Em Portugal, desde que o Tribunal Constitucional anulou as disposições legais que permitiam a recolha alargada de metadados para fins de investigação criminal, há perto de um ano, já foram destruídas dezenas de casos de pornografia infantil, tanto durante a investigação como na fase de julgamento, devido à utilização de prova proibida pelas autoridades.

A sentença do caso do roubo de Tancos foi recentemente mandada refazer por um tribunal de segunda instância por forma a ser expurgada de meios de prova assentes em metadados dos arguidos – o que pode significar a redução das penas de alguns deles, ou no limite a sua absolvição. Antes disso, soube-se que o Ministério Público tinha demorado cinco meses até conseguir a autorização judicial para solicitar à operadora a localização celular das comunicações de uma adolescente que desapareceu em Maio de 2022 na região de Leiria. Na altura, as autoridades e os próprios pais ignoravam que não se tratava de um caso de vida ou morte.

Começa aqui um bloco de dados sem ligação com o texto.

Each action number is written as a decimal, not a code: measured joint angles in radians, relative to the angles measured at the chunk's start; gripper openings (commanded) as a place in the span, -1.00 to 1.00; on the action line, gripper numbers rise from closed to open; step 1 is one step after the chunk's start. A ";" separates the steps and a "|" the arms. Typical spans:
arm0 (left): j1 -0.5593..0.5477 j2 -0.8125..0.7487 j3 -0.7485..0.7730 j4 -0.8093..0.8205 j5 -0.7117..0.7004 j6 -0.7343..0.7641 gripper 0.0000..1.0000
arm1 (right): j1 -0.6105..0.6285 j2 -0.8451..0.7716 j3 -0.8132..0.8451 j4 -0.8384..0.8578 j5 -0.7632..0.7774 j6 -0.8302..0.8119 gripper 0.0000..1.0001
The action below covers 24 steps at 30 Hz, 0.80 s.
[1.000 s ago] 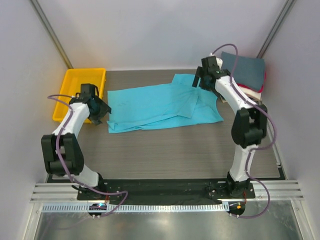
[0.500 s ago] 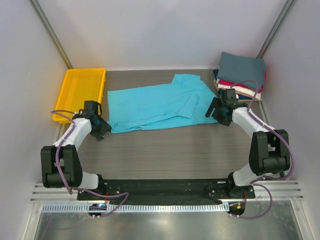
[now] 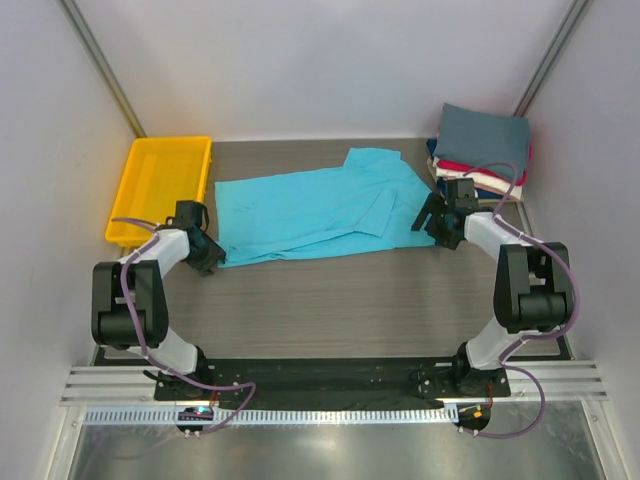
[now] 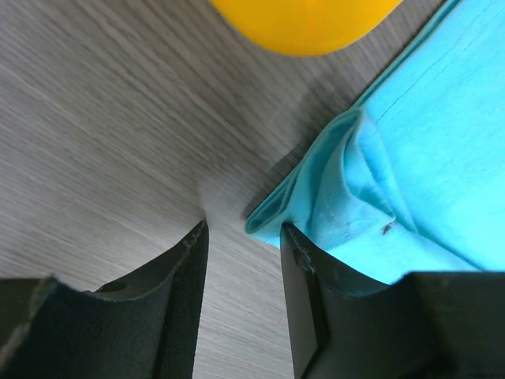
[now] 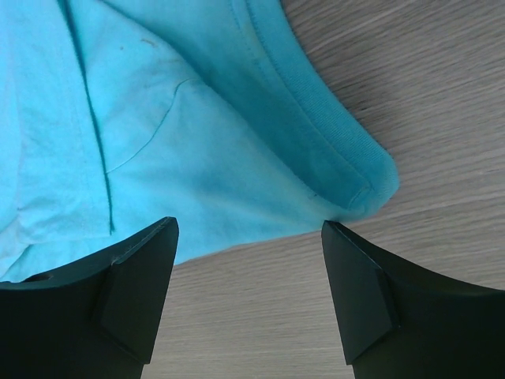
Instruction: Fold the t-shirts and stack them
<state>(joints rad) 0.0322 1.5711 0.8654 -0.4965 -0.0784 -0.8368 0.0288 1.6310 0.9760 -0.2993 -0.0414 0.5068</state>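
The turquoise t-shirt (image 3: 310,210) lies spread flat across the middle of the table. My left gripper (image 3: 205,255) is low at its near left corner. In the left wrist view the left gripper (image 4: 243,229) is open and narrow, with bare table in the gap and the folded turquoise t-shirt corner (image 4: 316,205) just ahead, against the right finger (image 4: 304,292). My right gripper (image 3: 437,222) is at the near right corner. Seen from the right wrist, the right gripper (image 5: 248,229) stands open wide, its tips at the turquoise t-shirt hem (image 5: 237,158).
A stack of folded t-shirts (image 3: 482,140), slate-grey on top with red and cream below, sits at the back right corner. A yellow tray (image 3: 160,180) stands at the back left, close to my left arm; its rim (image 4: 304,24) shows in the left wrist view.
The right arm swung from near the stack down to the shirt's near right corner. The left arm moved toward the near left corner, and its jaws have narrowed.
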 measured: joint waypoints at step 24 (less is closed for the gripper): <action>-0.013 0.027 0.002 0.114 -0.008 -0.021 -0.52 | -0.056 0.019 -0.082 0.114 0.026 0.018 0.19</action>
<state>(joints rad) 0.0196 1.5982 0.8673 -0.3828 -0.0864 -0.8581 -0.0273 1.6505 0.8940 -0.1848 -0.0154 0.5251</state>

Também no caso de Jessica, a menina espancada até à morte em Setúbal, o juiz de instrução demorou cinco meses a autorizar os investigadores a aceder aos dados do telemóvel da vidente suspeita de ter ajudado a torturar a criança.

A nível europeu, recordam os dirigentes policiais que estiveram reunidos em Lisboa na semana passada por iniciativa da Polícia Judiciária, o caso torna-se particularmente bicudo por não ter sido feita nenhuma harmonização legislativa, subsistindo assim regimes legais muito diferenciados: “Na ausência de segurança jurídica dos quadros jurídicos nacionais em matéria de conservação de dados, existe o risco de os órgãos de polícia não conseguirem aceder a provas importantes necessárias para identificar, prevenir, investigar e reprimir crimes.” Em especial quando se trata de delitos cometidos em vários países, em que as polícias se deparam com procedimentos e períodos de conservação dos dados diferentes.

Oferecendo o seu contributo para encontrar soluções que possam resolver o imbróglio, as polícias europeias reunidas em Lisboa apelam à criação de “um novo enquadramento jurídico que restabeleça a confiança entre os órgãos de polícia, o sector privado [as operadoras de telecomunicações] e os cidadãos”.

“Estamos particularmente preocupados com o impacto, a nível nacional e internacional, da ausência de um regime de conservação de dados da União Europeia”, pode ainda ler-se neste documento conjunto, uma vez que essa lacuna afecta “não só o cumprimento das missões policiais, mas toda a sociedade”.